■ **Problem description**:
Transcribe exactly, and only, the lines from the one with "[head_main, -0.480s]" through the end of the records below, including both of those lines. Skip all pictures.

(Dataset entries)

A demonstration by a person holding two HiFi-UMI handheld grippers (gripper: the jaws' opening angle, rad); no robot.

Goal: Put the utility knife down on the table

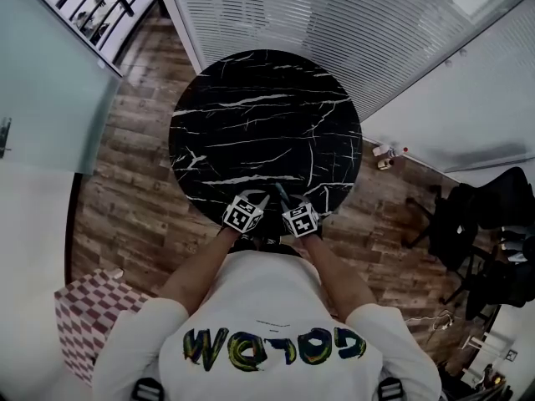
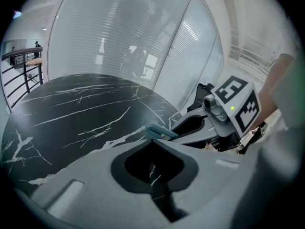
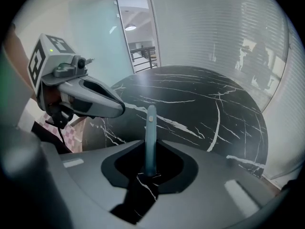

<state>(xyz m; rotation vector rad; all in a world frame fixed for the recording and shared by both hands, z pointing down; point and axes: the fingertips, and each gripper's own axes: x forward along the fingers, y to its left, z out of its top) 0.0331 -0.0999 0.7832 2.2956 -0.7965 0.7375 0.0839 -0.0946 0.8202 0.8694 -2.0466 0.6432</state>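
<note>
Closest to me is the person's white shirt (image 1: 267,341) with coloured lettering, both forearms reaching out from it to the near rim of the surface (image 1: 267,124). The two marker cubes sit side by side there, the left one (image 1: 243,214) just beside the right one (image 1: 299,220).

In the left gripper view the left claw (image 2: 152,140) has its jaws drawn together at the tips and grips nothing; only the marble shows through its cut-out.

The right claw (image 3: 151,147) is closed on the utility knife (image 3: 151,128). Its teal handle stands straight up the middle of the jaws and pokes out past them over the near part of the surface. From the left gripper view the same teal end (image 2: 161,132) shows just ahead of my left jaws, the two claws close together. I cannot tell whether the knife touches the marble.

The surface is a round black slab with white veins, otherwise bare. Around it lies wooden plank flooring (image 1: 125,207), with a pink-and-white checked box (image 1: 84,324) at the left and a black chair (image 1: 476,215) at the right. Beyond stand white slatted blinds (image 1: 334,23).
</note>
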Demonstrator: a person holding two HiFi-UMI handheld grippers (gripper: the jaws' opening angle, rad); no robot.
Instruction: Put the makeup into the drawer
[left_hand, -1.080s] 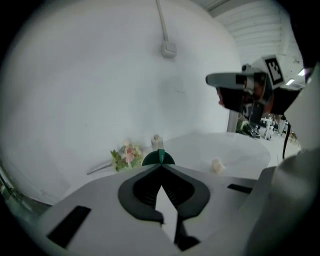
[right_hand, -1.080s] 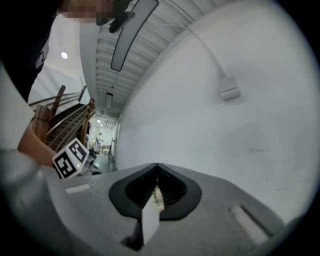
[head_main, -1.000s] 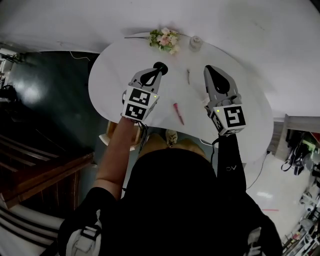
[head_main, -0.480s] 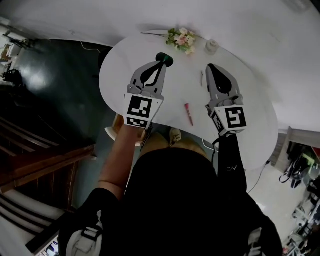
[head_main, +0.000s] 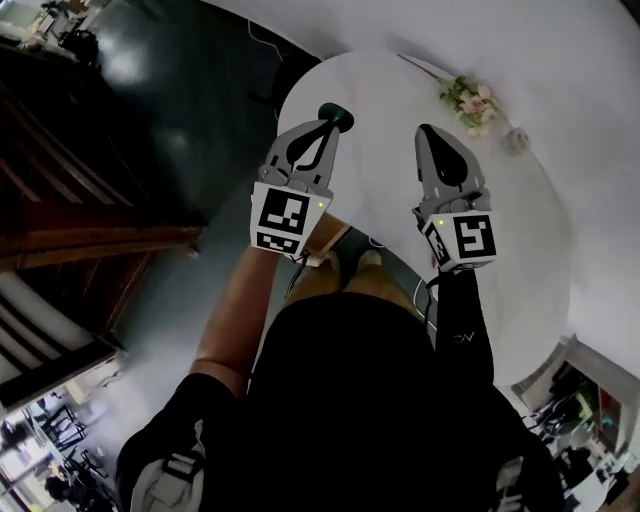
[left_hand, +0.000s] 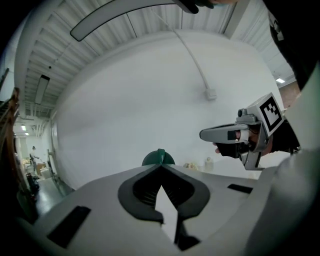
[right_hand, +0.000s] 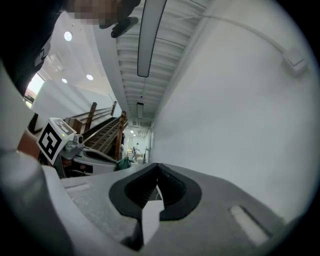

■ **Reply to the exercise**:
[head_main, -0.480s] 
[head_main, +0.000s] 
[left_hand, +0.000s] 
[right_hand, +0.000s] 

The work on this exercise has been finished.